Il navigatore è l’uomo più vicino al pilota, l’ancora sicura cui aggrapparsi nelle delicate fasi che precedono la gara. «A volte bisogna essere un po’ psicologi, magari tranquillizzando il coequipier davanti a difficoltà che gli sembrano insormontabili». L’insegnamento più importante? «È la mentalità a essere vincente. È qualcosa di ben diverso dal talento, che da solo non basta. È quella predisposizione a dare sempre il massimo e a non trascurare alcun dettaglio, perché è proprio il dettaglio a fare la differenza». Con l’esperienza, Fappani ha affinato la capacità di comprendere subito il valore di un pilota quando gli si siede accanto la prima volta. Ne ha accompagnati a centinaia, e da ognuno ha attinto qualcosa.
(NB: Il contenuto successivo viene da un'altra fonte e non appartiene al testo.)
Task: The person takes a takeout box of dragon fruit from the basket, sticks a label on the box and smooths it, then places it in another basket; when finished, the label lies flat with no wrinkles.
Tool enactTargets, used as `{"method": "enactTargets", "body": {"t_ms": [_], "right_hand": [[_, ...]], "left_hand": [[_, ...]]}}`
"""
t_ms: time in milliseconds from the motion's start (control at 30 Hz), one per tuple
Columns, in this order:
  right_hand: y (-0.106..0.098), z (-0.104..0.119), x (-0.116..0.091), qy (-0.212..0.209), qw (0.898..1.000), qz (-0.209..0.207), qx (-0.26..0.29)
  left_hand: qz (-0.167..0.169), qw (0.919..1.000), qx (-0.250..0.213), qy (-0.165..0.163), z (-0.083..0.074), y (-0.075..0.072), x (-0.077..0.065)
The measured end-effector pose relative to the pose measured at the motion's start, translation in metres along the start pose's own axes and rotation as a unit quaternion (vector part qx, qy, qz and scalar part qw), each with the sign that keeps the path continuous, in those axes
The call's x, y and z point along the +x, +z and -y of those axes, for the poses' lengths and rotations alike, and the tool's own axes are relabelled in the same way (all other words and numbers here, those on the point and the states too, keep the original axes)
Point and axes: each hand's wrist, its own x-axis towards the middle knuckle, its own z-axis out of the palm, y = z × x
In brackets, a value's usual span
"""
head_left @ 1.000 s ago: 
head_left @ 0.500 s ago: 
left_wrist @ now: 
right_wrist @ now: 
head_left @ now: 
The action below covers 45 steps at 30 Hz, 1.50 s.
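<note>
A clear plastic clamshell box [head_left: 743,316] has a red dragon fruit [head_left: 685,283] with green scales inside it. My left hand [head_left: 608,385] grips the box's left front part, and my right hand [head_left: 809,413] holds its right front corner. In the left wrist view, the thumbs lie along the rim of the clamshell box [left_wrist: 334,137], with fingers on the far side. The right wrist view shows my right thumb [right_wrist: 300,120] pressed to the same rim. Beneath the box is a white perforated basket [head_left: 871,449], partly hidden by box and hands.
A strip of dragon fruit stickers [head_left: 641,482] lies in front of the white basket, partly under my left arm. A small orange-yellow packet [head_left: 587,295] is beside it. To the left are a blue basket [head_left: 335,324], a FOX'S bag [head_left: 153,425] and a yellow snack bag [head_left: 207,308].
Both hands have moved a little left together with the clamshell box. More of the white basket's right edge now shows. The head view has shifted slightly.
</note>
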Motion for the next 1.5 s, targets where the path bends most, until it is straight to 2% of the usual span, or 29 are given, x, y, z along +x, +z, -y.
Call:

A qualcuno, ha insegnato tutto.
Sogni iridati
Fappani, originario di Botticino, ma residente da tempo a Salò, ha acquisito una vasta credibilità internazionale, ed è per questo che la Federazione si è affidata a lui per aumentare la competitività del rally italiano all’estero. È dai tempi di Miki Biasion (campione con la Lancia nel 1988 e nel 1989) che un azzurro non porta a casa un titolo mondiale, ed è dal 1997 che non si vince una singola prova (gli ultimi a riuscirci furono Piero Liatti e Fabrizia Pons, a Montecarlo).
«Il problema è che da noi si arriva all’agonismo troppo tardi, l’esempio da seguire è quello del finlandese Kalle Rovampera, che si è aggiudicato a soli 22 anni il titolo nel 2022 e si è ripetuto nel 2023. Aveva esordito nel Rally di Gran Bretagna a soli 17 anni. Da noi i minorenni possono correre solo in circuito. E allora ci siamo detti: perché non portarli all’estero?».
In Finlandia
Il compito di fare da navigatore è toccato proprio a Fappani. «Abbiamo scelto la Finlandia, la patria di Rovampera, per confrontarci con i più grandi campioni». E così, dal martedì alla domenica, Danilo va in Scandinavia con i ragazzi più promettenti perché si facciano le ossa dove questo sport è una religione. Nel 2023 era toccato a Giovanni Trentin, allora sedicenne, che vinse subito il campionato baltico disputatosi in Lettonia, Estonia e Lituania, nonostante mille difficoltà logistiche. «Non avendo ancora la patente, poteva fare solo da passeggero le ricognizioni che si fanno su strade aperte al traffico».

L’anno scorso il debutto (non facile) nel campionato finlandese, durante il quale, comunque, il giovane ha potuto irrobustire la propria esperienza. Quest’anno Fappani si è portato dietro il diciottenne Valentino Ledda. «Le uscite di strada sono state tante, eppure io sento che questo ragazzo ha dei numeri e ha voglia di emergere», afferma il navigatore. Spesso, con questi adolescenti, Danilo deve svolgere anche il ruolo di genitore. «Anche se nella vita non ho figli, in un certo senso con loro mi sento un po’ papà. Devo far sempre capir loro che quella in Finlandia, per loro, è una grande chance, che altri non hanno avuto. La battaglia più dura è quella col telefonino, dal quale non si staccano mai. Se dai loro qualche informazione, vanno subito a controllarla su Internet...».